● **TASK GOAL**
Every line of the listing should be retyped exactly, but none of the pictures should be.

--- RECORDED DATA Enclosed Below ---

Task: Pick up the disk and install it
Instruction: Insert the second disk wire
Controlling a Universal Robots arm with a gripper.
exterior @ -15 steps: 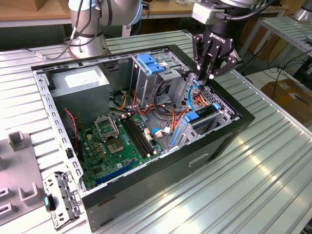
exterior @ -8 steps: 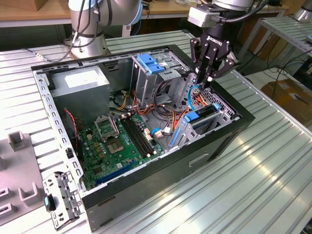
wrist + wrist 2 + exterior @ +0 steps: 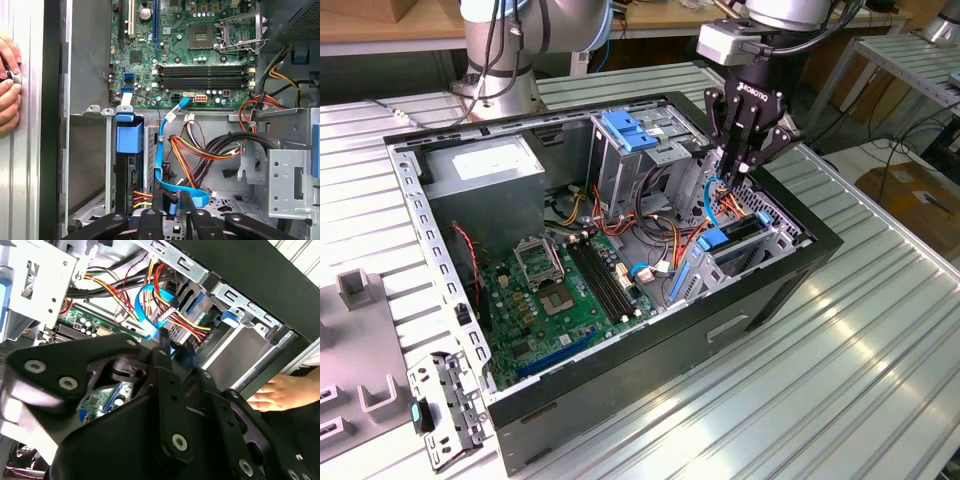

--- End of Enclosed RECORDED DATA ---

● **SOLUTION TO THIS EXERCISE**
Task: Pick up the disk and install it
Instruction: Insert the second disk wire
Controlling a Universal Robots arm with a gripper.
exterior @ -15 steps: 
exterior @ -8 steps: 
wrist + wrist 2 + exterior @ +0 steps: 

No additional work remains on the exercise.